Cohen syndrome – an important differenzial diagnosis for children with mental retardation and secondary microcephaly

Introduction: Cohen syndrome (CS; OMIM 216550) is a rare autosomal recessive inherited disorder. Main features are global developmental delay, secondary microcephaly, muscular hypotonia, early-onset myopia or retinal dystrophy, intermittend isolated neutropenia and typical facial dysmorphism. In addition, truncal obesity and characteristic sociable behaviour are often present. Cohen syndrome is caused by mutations in the COH1 (VPS13B) gene located on chromosome 8q22-q23.

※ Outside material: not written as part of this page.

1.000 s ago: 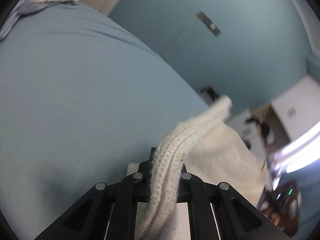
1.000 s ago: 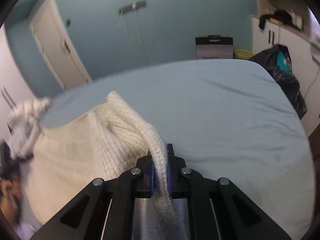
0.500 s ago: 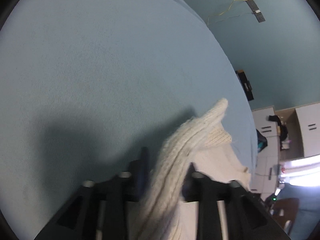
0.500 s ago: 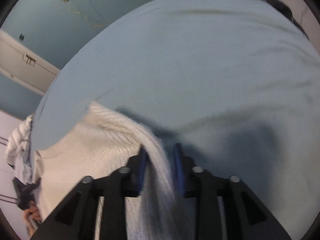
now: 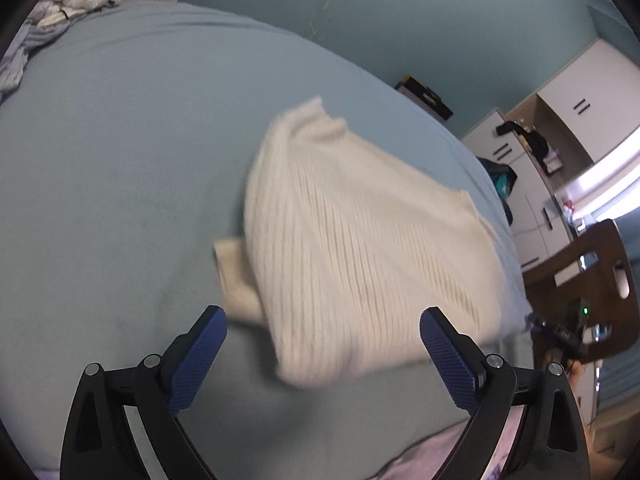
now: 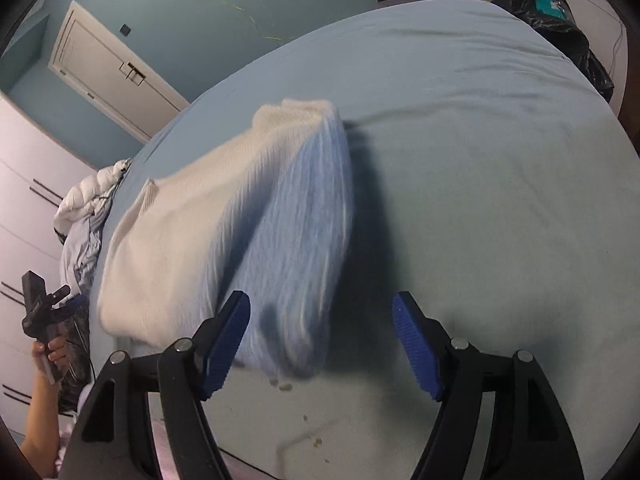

Case report: We report about four children aged between 2 and 16 from three different families. These patients show a significant developmental delay, hypotonia, myopia respectivily retinopathy and neutropenia. Three of the four children have a secondary microcephaly, one has a primary microcephaly accompanied with low birth weight. Our patients reveal characteristic facial features including low hairline, thick eyebrows, prominent nasal root and short philtrum. The two elder patients additionally exhibit truncal obesity and narrow hands with tapering fingers. The clinically anticipated diagnosis of Cohen syndrome could be confirmed by molecular genetic testing of the four patients.

Discussion: Several symptoms should raise the diagnostic suspicion of Cohen syndrome. Those are psychomotor retardation, acquired microcephaly and at least two of the three following symptoms: distinct facial gestalt, progressive chorioretinal dystrophy or myopia and isolated neutropenia. Due to the large size of the COH1 locus genetic testing results to be laborious and costly. Therefore, it should only be requested for patients manifesting clear signs of Cohen syndrome.